Robert K. Heaton, PhD, of the University of California, San Diego, and colleagues conducted a longitudinal study to evaluate neurocognitive changes and predictors among 436 patients with HIV enrolled in the CHARTER study. All participants underwent venipuncture, neuromedical assessment, comprehensive neurocognitive testing and provided detailed history on substance use and psychiatric conditions. Consenting participants also underwent lumbar puncture. The researchers used recently published, regression-based norms to determine neurocognitive change.

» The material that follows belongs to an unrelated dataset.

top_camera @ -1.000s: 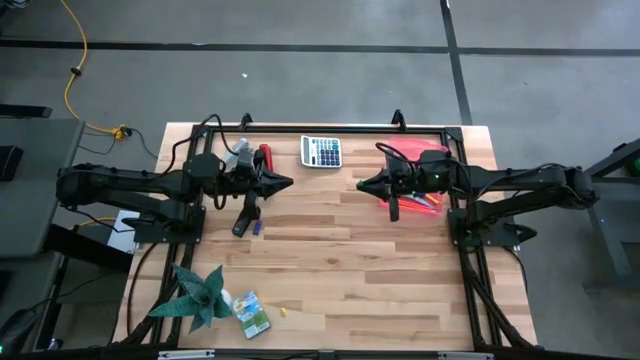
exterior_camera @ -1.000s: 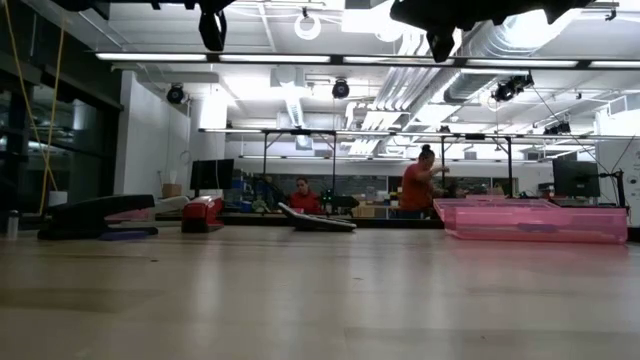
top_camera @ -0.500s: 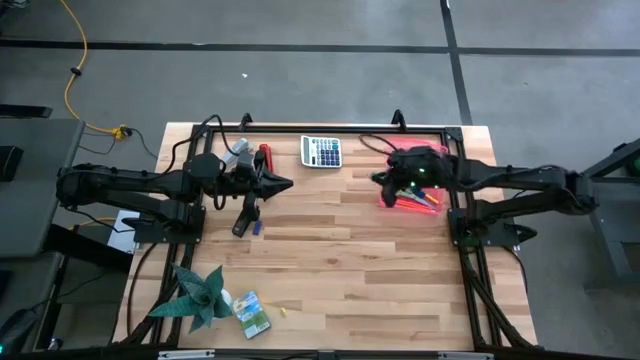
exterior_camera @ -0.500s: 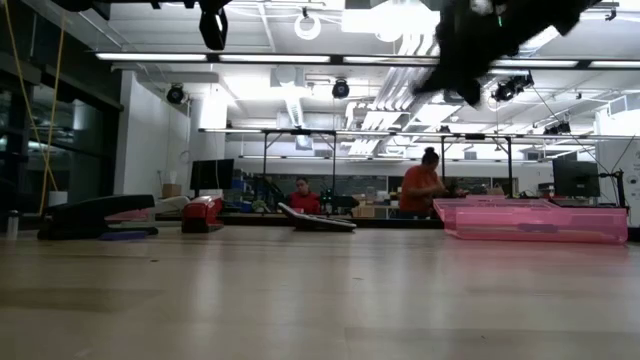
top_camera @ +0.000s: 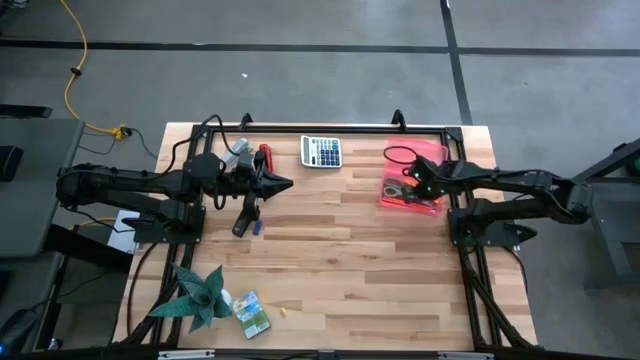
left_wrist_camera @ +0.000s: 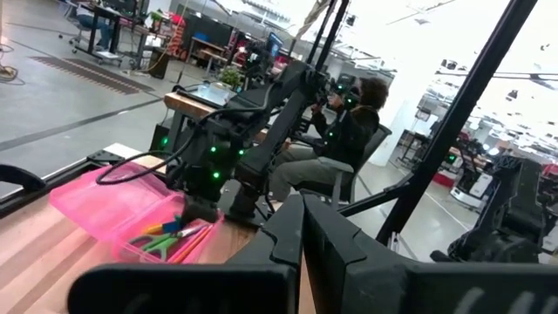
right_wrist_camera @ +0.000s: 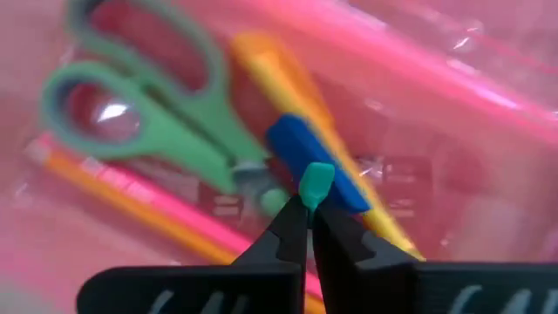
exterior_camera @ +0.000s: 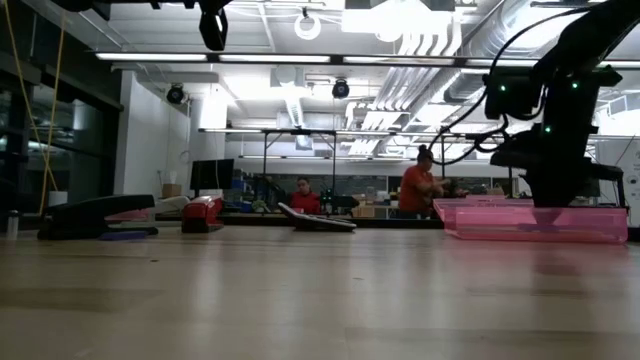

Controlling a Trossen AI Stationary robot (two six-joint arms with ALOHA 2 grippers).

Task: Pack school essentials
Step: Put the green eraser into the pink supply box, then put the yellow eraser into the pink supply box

During the follow-up period, 22.7% of participants experienced neurocognitive decline and 16.5% of participants demonstrated neurocognitive improvement. The remaining 60.8% of participants were classified as stable. Among the decliners, 66.7% met criteria for symptomatic neurocognitive impairment during follow up vs. 37.5% of the improvers and 40.4% of those who were stable.
In multivariate analysis, predictors of earlier time to neurocognitive decline included Hispanic ethnicity, confounded comorbidity status, being off ART, low albumin, low hematocrit, more depressive symptoms and a diagnosis of lifetime methamphetamine. Predictors of neurocognitive improvement included higher pre-morbid IQ estimate, lower total protein, lower aspartate aminotransferase (AST) and no lifetime major depressive disorder.
“As an observational study, CHARTER is unable to demonstrate ART effects,” the researchers wrote. “Nevertheless, beneficial effects of combination ART on viral load and immune function are well established, so the joint, time-dependent links of ART status and associated HIV biomarkers with both positive and negative neurocognitive outcomes are potentially important.”
Disclosure: See study for a full list of relevant financial disclosures.